What is Gradient Descent?
Optimization plays a vital role in machine learning. Almost every machine learning algorithm implements an optimization algorithm at its core. Gradient descent is an iterative optimization algorithm used to find the values of parameters, i.e, coefficients of a function that minimizes a cost function. You need to obtain the results multiple times to get the most optimal result which makes it iterative in nature. It is best used when the parameters cannot be calculated analytically, for instance, using linear algebra.
Gradient of a slope defines it’s inclination or declination.It simply measures the change in all weights with regard to the change in error. You can also imagine gradient as the slope of a function. The higher the gradient, the steeper the slope and the faster a model can learn. When the slope becomes zero, the model stops learning. In mathematical terms, a gradient is the partial derivative with respect to its inputs.
Learning Rate in Gradient Descent
In Gradient descent, we have a parameter called learning rate. Initially the steps are bigger that means the learning rate is higher and as the point goes down the learning rate becomes smaller by the shorter size of steps. Also, the Cost Function or the cost is decreasing . For gradient descent to reach the local minimum , the learning rate should be set to an appropriate value, which is neither too low nor too high.
This is very important because if the steps it takes are too big, it may not reach the local minimum because it bounces back and forth between the convex function of gradient descent (refer to the left image below). If we set the learning rate to a very small value, gradient descent will eventually reach the local minimum but that may take some time (refer to the right image).
So, the learning rate should never be too high or too low for this reason.

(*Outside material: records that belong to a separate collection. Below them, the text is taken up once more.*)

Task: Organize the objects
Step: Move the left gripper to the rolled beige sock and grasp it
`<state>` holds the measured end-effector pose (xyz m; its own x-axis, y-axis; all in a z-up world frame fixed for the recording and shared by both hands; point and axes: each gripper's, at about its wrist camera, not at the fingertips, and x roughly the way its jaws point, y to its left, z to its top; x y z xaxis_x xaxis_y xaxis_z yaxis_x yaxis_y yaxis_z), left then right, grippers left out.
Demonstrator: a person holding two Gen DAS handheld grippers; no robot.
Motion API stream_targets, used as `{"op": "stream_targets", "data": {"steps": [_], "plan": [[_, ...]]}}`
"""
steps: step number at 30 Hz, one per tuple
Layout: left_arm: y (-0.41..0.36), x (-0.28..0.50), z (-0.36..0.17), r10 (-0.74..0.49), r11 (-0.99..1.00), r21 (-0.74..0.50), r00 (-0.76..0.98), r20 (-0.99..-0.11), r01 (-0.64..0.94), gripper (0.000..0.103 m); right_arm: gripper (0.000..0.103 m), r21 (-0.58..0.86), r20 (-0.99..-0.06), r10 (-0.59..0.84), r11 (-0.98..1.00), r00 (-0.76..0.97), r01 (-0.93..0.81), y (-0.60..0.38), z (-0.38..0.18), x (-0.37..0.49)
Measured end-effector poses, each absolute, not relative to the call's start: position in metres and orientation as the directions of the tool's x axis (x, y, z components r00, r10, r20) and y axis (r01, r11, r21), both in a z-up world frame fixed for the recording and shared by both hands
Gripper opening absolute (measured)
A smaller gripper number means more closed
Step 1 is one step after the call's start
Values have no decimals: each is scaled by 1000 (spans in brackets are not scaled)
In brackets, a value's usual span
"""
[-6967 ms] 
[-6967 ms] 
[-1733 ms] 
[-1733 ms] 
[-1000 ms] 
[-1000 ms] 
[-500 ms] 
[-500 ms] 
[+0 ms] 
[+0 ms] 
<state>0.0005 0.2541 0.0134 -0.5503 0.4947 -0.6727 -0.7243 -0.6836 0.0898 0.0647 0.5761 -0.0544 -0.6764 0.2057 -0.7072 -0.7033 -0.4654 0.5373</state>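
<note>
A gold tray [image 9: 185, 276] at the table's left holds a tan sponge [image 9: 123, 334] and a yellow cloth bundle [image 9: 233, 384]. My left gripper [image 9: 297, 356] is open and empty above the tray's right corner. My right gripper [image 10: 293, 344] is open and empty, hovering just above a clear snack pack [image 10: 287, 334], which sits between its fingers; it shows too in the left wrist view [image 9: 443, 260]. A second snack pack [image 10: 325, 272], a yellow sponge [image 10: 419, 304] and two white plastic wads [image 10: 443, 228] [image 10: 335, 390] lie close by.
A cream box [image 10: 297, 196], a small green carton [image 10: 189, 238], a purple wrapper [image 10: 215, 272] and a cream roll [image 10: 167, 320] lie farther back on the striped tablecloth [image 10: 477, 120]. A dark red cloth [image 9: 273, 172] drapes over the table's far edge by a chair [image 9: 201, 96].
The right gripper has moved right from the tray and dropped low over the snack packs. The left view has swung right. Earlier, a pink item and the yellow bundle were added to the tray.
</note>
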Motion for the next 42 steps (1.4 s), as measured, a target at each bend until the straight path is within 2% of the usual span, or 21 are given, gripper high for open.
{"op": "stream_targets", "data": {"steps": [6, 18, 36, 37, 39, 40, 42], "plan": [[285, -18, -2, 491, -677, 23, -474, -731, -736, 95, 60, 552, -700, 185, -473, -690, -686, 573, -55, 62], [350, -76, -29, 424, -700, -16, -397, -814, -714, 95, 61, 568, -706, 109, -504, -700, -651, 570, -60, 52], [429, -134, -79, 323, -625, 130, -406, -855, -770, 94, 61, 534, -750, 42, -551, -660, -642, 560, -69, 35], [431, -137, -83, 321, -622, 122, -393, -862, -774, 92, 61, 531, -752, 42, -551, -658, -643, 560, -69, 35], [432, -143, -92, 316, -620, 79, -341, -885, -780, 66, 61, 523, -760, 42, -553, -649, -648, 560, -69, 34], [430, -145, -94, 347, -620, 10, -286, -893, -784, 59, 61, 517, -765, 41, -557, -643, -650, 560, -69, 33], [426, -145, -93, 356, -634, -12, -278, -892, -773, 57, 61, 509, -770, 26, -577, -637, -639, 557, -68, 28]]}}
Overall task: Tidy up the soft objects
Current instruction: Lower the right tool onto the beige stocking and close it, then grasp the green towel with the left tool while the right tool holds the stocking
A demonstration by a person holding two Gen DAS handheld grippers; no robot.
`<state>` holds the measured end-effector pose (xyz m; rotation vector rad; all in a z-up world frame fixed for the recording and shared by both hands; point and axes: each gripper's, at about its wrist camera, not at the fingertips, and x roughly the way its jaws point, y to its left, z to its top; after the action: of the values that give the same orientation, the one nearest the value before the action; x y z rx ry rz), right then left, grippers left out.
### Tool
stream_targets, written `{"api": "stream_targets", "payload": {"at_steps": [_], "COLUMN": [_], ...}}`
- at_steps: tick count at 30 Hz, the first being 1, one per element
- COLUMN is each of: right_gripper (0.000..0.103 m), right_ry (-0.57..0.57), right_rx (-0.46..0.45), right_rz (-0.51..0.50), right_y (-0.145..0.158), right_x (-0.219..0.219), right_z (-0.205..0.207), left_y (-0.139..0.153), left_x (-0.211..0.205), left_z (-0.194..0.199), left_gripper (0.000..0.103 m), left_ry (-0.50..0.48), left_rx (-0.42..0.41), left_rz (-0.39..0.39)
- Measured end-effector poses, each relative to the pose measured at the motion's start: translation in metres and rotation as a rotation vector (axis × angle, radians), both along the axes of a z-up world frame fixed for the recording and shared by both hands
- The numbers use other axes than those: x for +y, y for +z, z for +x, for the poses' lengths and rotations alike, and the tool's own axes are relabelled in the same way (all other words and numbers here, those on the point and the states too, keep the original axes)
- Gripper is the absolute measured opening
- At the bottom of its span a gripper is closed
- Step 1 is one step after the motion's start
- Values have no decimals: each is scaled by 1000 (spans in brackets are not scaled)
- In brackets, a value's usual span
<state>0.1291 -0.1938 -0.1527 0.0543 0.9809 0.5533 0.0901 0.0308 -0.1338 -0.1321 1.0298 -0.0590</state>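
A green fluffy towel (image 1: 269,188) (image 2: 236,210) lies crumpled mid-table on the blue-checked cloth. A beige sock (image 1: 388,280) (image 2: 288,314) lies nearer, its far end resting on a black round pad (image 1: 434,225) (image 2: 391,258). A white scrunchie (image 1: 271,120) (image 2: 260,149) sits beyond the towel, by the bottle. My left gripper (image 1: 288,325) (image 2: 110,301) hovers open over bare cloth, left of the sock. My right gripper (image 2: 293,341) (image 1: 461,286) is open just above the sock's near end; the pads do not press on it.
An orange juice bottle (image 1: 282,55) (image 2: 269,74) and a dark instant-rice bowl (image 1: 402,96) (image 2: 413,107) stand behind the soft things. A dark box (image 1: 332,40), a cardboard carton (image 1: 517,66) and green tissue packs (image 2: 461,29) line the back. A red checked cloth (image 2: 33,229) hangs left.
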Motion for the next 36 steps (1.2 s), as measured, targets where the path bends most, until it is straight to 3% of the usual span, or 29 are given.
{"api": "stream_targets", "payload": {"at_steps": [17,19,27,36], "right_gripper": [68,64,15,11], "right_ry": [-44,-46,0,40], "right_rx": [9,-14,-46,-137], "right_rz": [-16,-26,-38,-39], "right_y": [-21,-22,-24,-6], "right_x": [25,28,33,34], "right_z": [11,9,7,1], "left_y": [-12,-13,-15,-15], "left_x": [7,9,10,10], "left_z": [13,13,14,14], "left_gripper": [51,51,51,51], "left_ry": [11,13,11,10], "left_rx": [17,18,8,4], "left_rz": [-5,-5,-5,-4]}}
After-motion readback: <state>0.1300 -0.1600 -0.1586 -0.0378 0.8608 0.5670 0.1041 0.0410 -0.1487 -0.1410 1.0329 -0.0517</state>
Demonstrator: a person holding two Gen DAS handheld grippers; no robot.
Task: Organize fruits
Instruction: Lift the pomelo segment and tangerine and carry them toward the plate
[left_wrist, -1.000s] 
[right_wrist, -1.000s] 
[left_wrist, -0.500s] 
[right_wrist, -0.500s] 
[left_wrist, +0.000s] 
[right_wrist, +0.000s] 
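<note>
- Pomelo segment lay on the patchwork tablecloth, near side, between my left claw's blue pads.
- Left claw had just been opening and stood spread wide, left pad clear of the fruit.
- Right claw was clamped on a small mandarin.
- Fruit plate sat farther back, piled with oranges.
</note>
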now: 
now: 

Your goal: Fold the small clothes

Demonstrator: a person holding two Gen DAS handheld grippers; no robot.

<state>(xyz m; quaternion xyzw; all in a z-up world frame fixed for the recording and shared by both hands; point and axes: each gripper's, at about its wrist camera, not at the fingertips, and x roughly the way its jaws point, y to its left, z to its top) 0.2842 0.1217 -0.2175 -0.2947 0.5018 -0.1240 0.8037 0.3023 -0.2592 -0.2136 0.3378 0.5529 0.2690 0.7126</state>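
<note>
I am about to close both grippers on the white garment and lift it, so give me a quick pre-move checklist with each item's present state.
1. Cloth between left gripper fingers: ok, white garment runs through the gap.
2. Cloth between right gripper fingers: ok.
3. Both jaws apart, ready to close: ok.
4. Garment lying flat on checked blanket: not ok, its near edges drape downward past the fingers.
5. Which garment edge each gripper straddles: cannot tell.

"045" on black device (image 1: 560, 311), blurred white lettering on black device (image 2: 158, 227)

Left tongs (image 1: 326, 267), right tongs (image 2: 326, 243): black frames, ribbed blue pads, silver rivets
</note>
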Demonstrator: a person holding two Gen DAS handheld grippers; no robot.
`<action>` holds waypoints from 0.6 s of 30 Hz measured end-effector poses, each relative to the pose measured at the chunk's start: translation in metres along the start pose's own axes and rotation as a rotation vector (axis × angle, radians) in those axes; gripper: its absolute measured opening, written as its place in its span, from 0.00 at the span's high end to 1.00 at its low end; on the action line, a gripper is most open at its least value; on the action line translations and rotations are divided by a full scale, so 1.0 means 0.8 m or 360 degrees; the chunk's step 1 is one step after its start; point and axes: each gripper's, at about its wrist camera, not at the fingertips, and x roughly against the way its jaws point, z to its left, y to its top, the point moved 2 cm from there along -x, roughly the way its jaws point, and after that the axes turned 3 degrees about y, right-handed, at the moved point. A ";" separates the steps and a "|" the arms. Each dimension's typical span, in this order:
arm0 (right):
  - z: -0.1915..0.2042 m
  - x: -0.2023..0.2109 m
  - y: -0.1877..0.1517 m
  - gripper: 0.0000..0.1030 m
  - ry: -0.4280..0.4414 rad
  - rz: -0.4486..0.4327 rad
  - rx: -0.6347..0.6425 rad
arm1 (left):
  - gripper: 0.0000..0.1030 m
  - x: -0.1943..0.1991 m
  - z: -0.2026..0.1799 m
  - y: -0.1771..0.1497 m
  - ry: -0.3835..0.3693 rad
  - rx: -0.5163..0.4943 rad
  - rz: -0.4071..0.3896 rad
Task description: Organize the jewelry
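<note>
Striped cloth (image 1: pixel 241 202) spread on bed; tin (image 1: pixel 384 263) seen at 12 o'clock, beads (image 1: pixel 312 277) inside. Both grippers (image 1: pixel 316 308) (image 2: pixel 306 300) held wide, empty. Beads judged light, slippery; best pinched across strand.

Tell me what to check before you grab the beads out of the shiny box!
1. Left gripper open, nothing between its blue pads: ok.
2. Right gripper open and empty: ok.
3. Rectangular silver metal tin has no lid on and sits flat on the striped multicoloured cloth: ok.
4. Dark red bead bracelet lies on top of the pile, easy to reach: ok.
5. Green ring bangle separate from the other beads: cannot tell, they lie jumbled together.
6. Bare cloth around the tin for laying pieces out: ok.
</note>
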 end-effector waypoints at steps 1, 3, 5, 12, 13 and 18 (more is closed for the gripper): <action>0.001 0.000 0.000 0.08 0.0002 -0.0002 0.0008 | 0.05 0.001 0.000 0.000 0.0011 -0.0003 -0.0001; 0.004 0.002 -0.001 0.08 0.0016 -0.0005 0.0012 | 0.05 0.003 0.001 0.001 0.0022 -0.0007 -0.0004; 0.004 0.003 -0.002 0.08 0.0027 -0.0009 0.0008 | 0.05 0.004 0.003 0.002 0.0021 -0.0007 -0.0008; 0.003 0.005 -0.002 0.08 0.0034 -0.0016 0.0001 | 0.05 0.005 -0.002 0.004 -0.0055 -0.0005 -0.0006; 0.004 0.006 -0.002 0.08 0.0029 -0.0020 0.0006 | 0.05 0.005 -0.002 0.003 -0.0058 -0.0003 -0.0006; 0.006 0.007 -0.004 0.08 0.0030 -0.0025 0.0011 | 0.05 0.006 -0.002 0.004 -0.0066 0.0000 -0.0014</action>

Why do we use batch size, epoch and iteration?
The terminologies like batch size, epoch, iteration come into picture when the data is too big and can’t be passed all through the computer at once. So, to overcome this problem, you need to divide the data into smaller sizes and give it to the computer one by one and update the weights of the neural networks at the end of each step to fit it correctly into the data given.
So let’s understand these terms in detail.
One Epoch is basically when an ENTIRE dataset is passed once through the forward and backward of the neural network. If the Epoch is too big to feed to the computer at once, you will then need to divide it into several smaller batches.
Why do we use more than one Epoch?
You need to understand that we are using Gradient Descent to optimise the learning and the graph,which is an iterative process. Also, we are using a limited dataset. So, updating the weights with a single pass or one epoch is not enough.
It is directly proportional that as we increase the number of epochs the more number of times the weight is changed in the neural network and ultimately curve goes from underfitting to optimal to overfitting curve. The right number of epochs is one that results in the highest accuracy of our model.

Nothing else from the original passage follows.